When a URL is fetched, the script extracts all linked URLs and determines if they should be followed. Each URL is then put in the job queue, together with information if it shall be crawled and/or indexed.
phinde uses Gearman as queue system. It allows me to spin up as many worker instances as I need, more instances meaning faster crawling + indexing.
The phinde-worker script is tiny; it only listens for incoming jobs and then starts a process script that does the actual work. This frees me from complicated error and exception handling, allows updating the processor without restarting the worker and makes development easy because I can run the processor from command line, just as the worker does.
Indexing
At first I had two different job queues: One for crawling and one for indexing. Bugs in the crawler script would not influence the indexer and vice versa.
This allowed me to crawl many URLs quickly without the indexing overhead, but also meant I had to fetch each URL twice.
Splitting crawling and indexing also means that the code needs to handle crawled-but-not-indexed and indexed-but-not-crawled cases. I originally did not handle this, which broke data integrity a couple of times.
Now the process script handles both crawling and indexing. This means only one HTTP request, and less code because I don't have to handle different processing states when updating the Elasticsearch documents.
The indexer itself fetches the HTML and then throws away all navigation, header and footer areas. Only the content as indicated by the microformats 2 e-content class is used if it's available.
Then headings, page title, text, keywords/tags and author information are extracted and stored.
The Elasticsearch head plugin is very useful for inspecting the index.
Search interface
I used bootstrap for CSS because I'm bad at layouting and Twig as templating engine because it has a nice syntax.

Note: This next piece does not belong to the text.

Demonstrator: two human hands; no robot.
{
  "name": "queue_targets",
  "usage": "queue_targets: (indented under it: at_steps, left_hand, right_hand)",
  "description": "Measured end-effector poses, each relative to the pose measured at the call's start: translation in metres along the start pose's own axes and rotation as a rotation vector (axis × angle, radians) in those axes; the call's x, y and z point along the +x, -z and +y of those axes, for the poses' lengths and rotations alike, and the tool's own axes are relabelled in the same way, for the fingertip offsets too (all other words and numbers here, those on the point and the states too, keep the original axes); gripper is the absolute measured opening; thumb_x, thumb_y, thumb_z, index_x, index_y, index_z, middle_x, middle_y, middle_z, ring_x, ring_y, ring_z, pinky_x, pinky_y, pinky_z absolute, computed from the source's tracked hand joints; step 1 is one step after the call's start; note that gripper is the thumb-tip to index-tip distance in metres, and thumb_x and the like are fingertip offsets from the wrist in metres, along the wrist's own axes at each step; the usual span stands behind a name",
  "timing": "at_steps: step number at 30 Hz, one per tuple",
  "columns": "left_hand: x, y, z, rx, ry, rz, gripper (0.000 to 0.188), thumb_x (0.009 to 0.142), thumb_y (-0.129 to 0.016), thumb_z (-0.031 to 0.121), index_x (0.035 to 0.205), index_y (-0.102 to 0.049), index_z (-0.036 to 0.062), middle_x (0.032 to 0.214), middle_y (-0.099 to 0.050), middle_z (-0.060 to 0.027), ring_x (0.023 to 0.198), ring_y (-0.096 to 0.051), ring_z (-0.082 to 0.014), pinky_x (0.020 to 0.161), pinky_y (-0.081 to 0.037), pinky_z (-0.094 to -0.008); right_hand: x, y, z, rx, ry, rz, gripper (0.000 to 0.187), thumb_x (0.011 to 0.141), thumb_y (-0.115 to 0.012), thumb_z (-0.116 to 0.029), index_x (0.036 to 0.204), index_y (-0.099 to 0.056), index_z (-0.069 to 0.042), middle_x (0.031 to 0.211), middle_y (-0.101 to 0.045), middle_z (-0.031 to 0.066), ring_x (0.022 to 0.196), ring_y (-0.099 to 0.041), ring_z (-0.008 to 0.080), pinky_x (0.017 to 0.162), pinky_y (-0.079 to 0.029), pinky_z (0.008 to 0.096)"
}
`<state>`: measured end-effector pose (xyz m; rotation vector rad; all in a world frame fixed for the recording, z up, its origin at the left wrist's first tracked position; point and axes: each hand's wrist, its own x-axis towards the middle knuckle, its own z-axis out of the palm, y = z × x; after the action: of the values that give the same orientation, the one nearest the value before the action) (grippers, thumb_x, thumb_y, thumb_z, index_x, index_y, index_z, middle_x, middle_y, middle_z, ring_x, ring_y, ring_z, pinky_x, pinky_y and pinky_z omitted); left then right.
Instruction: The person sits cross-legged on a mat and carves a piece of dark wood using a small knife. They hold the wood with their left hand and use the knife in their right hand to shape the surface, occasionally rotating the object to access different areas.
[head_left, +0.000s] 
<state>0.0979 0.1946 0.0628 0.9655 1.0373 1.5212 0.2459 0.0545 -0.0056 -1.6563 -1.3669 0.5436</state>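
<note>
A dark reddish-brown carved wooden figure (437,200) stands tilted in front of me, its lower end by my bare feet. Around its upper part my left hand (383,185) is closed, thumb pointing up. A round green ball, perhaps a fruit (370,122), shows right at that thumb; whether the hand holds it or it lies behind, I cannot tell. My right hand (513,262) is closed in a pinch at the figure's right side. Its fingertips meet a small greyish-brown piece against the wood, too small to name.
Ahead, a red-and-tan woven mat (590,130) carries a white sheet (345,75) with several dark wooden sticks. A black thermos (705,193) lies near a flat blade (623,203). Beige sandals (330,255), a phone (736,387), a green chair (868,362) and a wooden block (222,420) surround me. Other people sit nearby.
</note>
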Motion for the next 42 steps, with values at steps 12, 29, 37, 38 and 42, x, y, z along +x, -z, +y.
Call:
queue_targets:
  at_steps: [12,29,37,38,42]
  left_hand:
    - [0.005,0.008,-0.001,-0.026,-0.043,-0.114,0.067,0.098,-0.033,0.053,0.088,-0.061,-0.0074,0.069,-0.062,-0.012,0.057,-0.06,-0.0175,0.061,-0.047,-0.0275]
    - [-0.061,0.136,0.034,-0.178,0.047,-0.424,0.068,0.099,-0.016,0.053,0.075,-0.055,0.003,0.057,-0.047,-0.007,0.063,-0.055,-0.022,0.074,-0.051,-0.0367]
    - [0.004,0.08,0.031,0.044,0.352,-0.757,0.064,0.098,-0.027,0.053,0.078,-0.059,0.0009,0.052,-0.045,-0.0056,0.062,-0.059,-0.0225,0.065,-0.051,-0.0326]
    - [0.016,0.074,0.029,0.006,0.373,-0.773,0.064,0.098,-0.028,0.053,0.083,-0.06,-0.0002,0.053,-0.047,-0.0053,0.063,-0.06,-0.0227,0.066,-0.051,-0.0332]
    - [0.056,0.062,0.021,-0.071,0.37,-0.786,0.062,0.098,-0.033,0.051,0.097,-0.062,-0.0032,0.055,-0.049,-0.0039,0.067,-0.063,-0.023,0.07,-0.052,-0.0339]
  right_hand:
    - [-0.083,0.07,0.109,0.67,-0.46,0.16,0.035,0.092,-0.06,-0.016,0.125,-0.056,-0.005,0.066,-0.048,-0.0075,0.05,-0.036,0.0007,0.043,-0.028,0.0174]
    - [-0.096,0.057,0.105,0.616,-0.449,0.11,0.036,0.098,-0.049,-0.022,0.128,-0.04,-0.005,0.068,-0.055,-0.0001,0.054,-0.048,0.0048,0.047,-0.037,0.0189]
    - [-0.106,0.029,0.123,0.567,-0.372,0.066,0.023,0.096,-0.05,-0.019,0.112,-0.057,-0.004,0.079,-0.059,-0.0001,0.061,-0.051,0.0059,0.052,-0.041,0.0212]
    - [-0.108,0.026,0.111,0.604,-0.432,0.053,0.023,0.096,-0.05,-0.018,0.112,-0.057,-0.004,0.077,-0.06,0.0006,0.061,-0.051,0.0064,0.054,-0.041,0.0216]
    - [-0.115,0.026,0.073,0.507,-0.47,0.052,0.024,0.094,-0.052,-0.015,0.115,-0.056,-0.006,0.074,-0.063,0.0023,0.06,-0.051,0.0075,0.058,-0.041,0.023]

The home page only has a search slot and not much more, the search result page shows result document title, excerpt of the content that contains the search terms as well as the author.
On the right side sort buttons and facet filters are shown, always depending on the actual result set. Elasticsearch's aggregation feature makes that easy.
Despite the size of the chat log corpus with 900k documents, querying Elasticsearch only takes milliseconds.
I took special care of the pager and will publish a blog post with the full details of the design considerations.
WebSub
Whenever a blog post is published, the search engine needs to index it. At first I triggered it manually, then I had a cronjob that checked the my blog's atom feed every hour. None of them is ideal.
Luckily we have WebSub (formerly known as PubSubHubbub), which defines a protocol for notifications on the web. My blog already sends out notifications to interested parties via my hub at phubb.cweiske.de, which means that feed readers with WebSub support already get instantly notified about new posts.
I decided to build WebSub subscriptions into phinde, and today blog posts get indexed immediately when my blog sends out update notifications.
Current status
Since 2016-02, every page on my blog has a small search box. It takes you to search.cweiske.de with the site-specific filter set to cweiske.de/tagebuch/. It provides a button to remove the site-specific filter, which then queries all indexed pages.
Since 2016-11 a second instance is running at indiechat.search.cweiske.de. It has a corpus of ~900.000 documents and lets you search every line ever posted in the indieweb IRC channels.
I'm very pleased with the results, given that the effort it took to implement it was small - thanks to the awesome libraries and Elasticsearch, which does all the hard storage + search work.
Source code
phinde is licensed under the AGPL v3 or later and is available at git.cweiske.de/phinde.git and mirrored at github.